In 2007 the AAP adopted a resolution encouraging all states to pass smoking in cars legislation with the age restriction of 18.

Smoking in a car makes it even worse for second hand smoke.

"Smoking just one cigarette in a vehicle far exceeded fine particle exposure limits set by the Environmental Protection Agency (EPA) and raised secondhand smoke levels several times higher than levels found in smoky bars and restaurants," according to the Campaign for Tobacco-Free Kids.

Why the age of 6 in Ohio?

Senate Bill 106 was introduced and sponsored by Ohio State Sen. Charleta B. Tavares (D- Columbus).

Cleveland 19 asked Tavares why the age is the lowest in the country and a statement from her office indicates that could change.
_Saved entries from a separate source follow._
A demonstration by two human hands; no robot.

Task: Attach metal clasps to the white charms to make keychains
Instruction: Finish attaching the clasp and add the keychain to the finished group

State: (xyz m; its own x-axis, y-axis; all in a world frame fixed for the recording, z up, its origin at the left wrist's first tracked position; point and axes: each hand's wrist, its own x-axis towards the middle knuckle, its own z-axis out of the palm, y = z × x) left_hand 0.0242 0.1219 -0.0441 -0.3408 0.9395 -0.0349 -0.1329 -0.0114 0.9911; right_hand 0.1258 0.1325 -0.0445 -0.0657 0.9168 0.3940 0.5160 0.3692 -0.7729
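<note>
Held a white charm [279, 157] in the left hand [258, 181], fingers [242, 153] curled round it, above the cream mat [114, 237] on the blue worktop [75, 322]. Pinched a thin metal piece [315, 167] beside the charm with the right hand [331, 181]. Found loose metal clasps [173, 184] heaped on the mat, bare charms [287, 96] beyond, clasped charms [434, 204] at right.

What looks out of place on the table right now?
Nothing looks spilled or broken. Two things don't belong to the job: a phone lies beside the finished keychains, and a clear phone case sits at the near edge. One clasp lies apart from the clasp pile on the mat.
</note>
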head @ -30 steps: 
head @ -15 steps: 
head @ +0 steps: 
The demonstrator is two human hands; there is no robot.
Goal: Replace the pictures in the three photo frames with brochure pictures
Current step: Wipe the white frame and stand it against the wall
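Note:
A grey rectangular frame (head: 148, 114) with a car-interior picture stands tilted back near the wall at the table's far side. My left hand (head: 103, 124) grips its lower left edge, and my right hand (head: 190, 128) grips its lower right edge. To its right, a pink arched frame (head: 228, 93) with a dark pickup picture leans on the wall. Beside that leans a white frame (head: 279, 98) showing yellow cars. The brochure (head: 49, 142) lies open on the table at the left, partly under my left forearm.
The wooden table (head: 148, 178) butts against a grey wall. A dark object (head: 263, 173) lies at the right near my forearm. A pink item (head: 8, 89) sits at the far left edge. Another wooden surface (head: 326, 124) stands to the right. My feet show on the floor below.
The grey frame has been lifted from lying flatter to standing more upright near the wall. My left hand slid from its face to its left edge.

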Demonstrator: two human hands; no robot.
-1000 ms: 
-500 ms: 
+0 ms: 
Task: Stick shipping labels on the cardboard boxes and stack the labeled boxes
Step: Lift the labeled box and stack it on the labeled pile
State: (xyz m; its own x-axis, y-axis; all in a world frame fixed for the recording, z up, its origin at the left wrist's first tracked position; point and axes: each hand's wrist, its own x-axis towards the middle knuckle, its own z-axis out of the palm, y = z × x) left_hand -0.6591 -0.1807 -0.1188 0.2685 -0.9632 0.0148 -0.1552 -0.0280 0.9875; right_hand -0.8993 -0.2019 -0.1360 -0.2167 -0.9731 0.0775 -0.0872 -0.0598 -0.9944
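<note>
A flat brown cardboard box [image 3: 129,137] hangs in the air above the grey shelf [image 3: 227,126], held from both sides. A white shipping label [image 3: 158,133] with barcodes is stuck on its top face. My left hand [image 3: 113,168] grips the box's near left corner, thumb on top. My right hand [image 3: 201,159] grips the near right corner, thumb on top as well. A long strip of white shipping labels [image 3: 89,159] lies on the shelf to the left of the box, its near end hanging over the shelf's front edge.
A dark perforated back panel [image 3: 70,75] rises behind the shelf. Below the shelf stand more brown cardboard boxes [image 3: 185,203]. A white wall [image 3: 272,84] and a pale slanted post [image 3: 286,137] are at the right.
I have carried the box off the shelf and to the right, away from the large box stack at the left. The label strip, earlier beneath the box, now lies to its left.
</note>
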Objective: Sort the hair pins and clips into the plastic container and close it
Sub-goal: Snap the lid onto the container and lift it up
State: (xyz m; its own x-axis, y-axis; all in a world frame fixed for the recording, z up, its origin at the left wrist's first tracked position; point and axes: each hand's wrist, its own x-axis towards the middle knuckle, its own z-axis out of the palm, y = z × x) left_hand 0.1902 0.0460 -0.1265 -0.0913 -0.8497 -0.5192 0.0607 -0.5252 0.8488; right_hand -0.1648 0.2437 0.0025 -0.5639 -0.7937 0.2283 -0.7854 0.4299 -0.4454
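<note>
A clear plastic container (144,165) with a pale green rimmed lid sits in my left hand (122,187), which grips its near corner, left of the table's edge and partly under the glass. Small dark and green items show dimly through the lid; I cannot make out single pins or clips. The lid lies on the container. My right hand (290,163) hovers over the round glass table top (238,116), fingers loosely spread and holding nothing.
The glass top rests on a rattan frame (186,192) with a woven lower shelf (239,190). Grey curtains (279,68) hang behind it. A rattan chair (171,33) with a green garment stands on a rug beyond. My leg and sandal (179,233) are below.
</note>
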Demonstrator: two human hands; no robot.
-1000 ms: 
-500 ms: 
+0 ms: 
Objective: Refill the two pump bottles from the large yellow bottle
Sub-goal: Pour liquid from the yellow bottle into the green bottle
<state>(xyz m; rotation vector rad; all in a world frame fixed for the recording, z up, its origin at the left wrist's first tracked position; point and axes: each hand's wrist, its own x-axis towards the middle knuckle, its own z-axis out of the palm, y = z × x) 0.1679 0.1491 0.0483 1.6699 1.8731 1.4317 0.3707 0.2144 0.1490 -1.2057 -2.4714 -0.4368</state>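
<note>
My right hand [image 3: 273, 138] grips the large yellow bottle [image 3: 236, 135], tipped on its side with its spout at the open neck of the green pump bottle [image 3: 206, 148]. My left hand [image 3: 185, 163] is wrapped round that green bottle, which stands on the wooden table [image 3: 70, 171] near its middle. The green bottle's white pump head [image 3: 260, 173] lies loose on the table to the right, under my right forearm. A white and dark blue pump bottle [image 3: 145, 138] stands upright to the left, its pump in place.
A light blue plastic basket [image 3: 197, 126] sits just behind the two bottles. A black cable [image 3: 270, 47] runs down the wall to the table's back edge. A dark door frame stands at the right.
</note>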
"This bill is in very early stages. It received its first hearing in February, and if it receives future hearings, individuals and organizations will be able to come to the Statehouse to weigh in on the bill," the statement said. "That includes making recommendations for changes. I hope this bill gets the attention it deserves in order to protect our kids from the dangers of secondhand smoke."

Senator Tavares also explained where Ohio's bill has teeth is in its fines compared to other states.

"In Maine violators can be fined $50 and in California violators may be fined up to $100. Violators of this bill will be fined $500 for the first offense and $500 plus $250 for each subsequent violation," he said.